WHAT THE TASK ASKS
Omit every picture and return the rest of the data unaltered.
Start of DATASET EXTRACT
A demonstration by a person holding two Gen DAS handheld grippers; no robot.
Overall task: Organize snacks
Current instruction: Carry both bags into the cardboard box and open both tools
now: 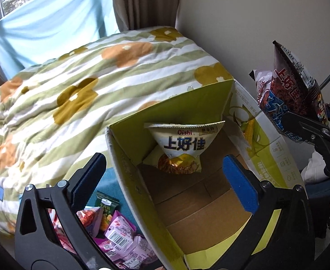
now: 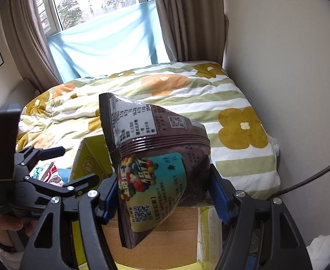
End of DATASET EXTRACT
RESULT BELOW
A demonstration by a person holding two Gen DAS handheld grippers; no robot.
Overall task: Organize snacks
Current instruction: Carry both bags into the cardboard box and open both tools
now: 
now: 

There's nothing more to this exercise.